What’s in Your Rice? A Look at Where Rice in the U.S. Comes from
By Racine Nassau (SEAS ’13) and Jessica Neafie (DEES ’12)
In the USA, about seven percent of rice is imported while the rest is grown within the country. The average American consumes about nine kilograms of rice per year, and from 2001 to 2009 the USA used on average about 5.5 million tonnes per year (FAO, 2011). Eating rice is a staple for many people all over the world, and it is extremely water intensive in the production stages. Water scarcity is becoming a major problem all over the world and since this could impact food security, countries are examining their ability to grow crops and whether they should choose to import them instead.
Maintenance of water flows through virtual water is one way that countries can control their water problems, and rice, a major staple food that is consumed all over the world, is a major consumer of water.
Virtual water is the water that a country obtains through the goods that they import, so that a country faced with severe water shortages could import their most water intensive goods and instead produce goods that would not tax their water supplies as heavily. The major producers of rice in the world are China, India, Indonesia, Bangladesh, Vietnam, Thailand, Myanmar, Philippines, Brazil, Japan, USA, Pakistan, and the Republic of Korea (in this order).
These countries make up about 3.5 percent of the rice imports into the United States. The amount of influence of these countries on US rice consumption will be examined by looking at US rice trade, the water footprint of the major rice producers, and the environmental impact of one producer over another.
US rice production dominates our consumption at over 90 percent, and the question is whether or not that choice is the best one for our water and our environment.

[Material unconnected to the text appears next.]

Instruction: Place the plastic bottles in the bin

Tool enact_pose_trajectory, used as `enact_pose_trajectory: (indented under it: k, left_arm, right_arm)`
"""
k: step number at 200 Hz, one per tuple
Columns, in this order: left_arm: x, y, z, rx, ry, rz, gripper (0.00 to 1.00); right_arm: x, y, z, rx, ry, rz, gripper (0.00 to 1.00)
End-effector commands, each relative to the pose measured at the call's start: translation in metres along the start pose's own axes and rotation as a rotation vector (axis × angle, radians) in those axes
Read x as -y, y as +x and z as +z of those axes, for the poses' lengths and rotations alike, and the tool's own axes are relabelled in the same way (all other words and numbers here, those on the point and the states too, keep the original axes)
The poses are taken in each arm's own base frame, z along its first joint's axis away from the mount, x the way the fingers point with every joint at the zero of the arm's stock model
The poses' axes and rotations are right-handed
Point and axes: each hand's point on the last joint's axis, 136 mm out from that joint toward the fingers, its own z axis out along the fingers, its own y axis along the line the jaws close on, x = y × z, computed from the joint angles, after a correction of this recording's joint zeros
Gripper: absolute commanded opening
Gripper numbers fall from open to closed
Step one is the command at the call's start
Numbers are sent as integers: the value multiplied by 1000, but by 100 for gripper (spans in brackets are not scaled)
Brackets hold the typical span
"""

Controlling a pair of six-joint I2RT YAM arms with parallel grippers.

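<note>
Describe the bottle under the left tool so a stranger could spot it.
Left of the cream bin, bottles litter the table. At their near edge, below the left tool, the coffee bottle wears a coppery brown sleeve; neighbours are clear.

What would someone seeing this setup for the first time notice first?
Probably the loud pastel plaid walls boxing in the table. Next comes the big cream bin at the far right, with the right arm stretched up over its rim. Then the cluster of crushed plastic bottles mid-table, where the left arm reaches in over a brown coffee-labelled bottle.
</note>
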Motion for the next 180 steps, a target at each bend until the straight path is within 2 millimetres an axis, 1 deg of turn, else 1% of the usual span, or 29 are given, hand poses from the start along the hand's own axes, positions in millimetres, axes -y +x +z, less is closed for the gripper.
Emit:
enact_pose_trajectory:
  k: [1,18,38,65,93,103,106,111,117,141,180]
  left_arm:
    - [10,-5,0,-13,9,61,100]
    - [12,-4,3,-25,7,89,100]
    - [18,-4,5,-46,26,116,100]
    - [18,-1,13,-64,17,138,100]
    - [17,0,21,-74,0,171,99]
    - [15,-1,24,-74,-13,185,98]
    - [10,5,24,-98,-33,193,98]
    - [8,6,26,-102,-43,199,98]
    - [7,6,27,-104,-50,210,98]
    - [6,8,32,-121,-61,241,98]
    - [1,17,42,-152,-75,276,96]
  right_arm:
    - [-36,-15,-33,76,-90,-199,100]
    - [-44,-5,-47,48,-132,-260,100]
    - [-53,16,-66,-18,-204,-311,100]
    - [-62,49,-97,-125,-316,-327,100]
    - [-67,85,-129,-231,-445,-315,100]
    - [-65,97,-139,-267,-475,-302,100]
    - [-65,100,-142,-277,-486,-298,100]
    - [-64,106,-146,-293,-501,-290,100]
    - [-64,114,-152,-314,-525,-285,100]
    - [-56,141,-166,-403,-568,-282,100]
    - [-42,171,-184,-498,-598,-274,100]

The US produces rice in Louisiana, California, Texas, Arkansas, and Mississippi throughout regions that could encounter water shortages by 2050 that would impede rice production. Knowing the alternative producers, and examining the environmental and economic efficiency is a requirement for future rice production (particularly if no alternative to reduce the water footprint is achievable).
The water footprint from each country’s rice production changes depending on the climate and irrigation system in that country. The following graph shows the water footprint (m3/t) in the major rice producing countries (Chapagain, 2011):
Vietnam has the smallest water footprint which is roughly half of the U.S. footprint. Japan, South Korea, and China also have smaller water footprints than the U.S., but the U.S. water footprint is still below average when compared to all of the major rice producing countries. Favorable options for rice production could be further examined by looking at the water scarcity in the region and the means of production, then examining whether producing rice in this area is the most economically and environmentally efficient.
One area closely linked to the environmental efficiency of rice is not just the water use but the amount of greenhouse gases produced through production and imports. Although water could potentially be saved by importing rice from countries with smaller water footprints per unit rice produced, when factoring in greenhouse gas emissions this does not necessarily make importing rice the most environmentally friendly choice. Flooded rice fields are a significant source of atmospheric methane, a greenhouse gas which, according to the EPA, is approximately 20 times more effective at trapping heat than carbon dioxide, which has important implications for global warming. The following graph shows the median emission rate of methane for irrigated rice from some of the major rice producing countries (Sass 401).
The U.S. has relatively low methane emission rates for rice production, so importing rice from somewhere like Indonesia or Thailand could not only increase the water footprint, but also increase the greenhouse gas emissions associated with the rice we eat. Transportation of rice to the U.S. results in roughly an additional 2000-2500 kg carbon dioxide per ton rice, if the rice is imported by cargo ship from Asia to New York (Food Miles Calculator).
The following graph shows the methane emissions and water footprint per unit rice side by side for seven of the major rice producing countries.
The only country of the seven compared above that has a better methane and water footprint than the U.S. is South Korea. However, we import very little rice from South Korea (FAO 2011), and the carbon emissions associated with transporting their rice to the U.S. would likely make South Korean rice less environmentally friendly for U.S. consumption than American grown rice.
Due to climate change, pollution, and population increases, the world is seeing its access to fresh water diminish more and more every year. A resource that has been long overlooked because we saw it as renewable, access to freshwater is now a source of concern. Understanding virtual water is an important tool for finding solutions to growing water shortages and scarcity issues. But there is opposition to the idea of using virtual water as a solution: one because staple goods like rice are a much needed commodity and countries are becoming increasingly conscious of their food security; two the prices of goods; and three the carbon footprint produced from the transportation and production of these goods.